■ **Action item**: In the records below, the line with "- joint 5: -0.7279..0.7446" opens the range and the line with "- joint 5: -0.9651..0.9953" closes it; print that range exactly and nothing else.

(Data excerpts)
###

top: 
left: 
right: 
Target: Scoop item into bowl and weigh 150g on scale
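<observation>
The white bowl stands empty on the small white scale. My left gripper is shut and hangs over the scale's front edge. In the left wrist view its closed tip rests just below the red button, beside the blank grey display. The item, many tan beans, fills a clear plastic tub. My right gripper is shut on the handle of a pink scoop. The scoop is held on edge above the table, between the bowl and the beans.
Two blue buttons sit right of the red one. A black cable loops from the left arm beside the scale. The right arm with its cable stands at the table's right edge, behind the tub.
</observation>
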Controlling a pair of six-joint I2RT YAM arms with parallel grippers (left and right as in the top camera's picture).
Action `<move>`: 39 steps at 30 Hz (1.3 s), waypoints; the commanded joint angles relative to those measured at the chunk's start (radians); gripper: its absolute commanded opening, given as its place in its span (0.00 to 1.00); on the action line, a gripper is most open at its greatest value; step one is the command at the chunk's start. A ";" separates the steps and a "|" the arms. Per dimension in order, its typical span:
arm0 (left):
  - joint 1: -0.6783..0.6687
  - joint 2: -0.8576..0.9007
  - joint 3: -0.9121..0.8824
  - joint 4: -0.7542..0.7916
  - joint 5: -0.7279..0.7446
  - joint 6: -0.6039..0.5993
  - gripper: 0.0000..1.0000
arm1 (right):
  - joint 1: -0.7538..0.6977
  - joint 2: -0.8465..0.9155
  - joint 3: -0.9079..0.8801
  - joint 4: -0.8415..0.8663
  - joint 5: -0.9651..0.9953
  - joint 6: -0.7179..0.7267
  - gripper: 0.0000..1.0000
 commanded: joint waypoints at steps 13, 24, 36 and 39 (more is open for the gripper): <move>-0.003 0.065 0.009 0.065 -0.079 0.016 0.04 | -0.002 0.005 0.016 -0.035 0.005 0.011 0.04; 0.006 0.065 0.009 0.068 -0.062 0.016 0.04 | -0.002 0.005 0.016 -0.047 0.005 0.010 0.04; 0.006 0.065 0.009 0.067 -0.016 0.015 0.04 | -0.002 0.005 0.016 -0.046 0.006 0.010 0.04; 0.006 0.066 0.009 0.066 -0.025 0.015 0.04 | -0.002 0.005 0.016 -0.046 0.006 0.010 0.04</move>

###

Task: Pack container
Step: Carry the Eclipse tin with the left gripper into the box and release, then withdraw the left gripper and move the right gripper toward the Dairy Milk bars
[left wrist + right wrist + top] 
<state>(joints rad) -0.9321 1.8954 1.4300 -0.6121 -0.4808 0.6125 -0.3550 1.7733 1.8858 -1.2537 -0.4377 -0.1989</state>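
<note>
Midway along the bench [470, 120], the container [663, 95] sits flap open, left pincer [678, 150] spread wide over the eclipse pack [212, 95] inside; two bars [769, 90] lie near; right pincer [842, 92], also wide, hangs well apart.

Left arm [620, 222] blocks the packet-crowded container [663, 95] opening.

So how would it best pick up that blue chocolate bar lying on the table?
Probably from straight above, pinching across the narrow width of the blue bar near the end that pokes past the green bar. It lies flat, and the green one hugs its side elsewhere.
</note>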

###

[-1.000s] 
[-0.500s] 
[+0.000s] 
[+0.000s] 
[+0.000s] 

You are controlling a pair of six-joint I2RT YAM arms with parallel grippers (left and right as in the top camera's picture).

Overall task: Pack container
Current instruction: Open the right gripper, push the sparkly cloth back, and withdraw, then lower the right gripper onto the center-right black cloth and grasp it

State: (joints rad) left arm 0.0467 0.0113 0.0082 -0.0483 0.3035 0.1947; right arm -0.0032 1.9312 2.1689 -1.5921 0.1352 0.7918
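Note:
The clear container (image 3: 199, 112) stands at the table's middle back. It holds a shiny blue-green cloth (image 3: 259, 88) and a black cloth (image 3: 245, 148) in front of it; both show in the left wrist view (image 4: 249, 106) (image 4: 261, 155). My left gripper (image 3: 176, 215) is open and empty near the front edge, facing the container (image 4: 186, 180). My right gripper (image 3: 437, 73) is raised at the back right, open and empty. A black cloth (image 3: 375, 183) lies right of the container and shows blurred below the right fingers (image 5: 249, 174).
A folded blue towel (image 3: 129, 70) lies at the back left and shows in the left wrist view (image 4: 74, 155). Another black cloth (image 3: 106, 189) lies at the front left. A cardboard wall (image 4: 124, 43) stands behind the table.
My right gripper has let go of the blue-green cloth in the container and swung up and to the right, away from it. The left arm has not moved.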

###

■ **Task response**:
  - joint 5: -0.7279..0.7446
  - joint 6: -0.6039..0.5993
  - gripper: 0.0000..1.0000
arm1 (right):
  - joint 1: -0.7538..0.6977
  - joint 2: -0.8465..0.9155
  - joint 3: -0.9079..0.8801
  - joint 4: -0.8415..0.8663
  - joint 5: -0.9651..0.9953

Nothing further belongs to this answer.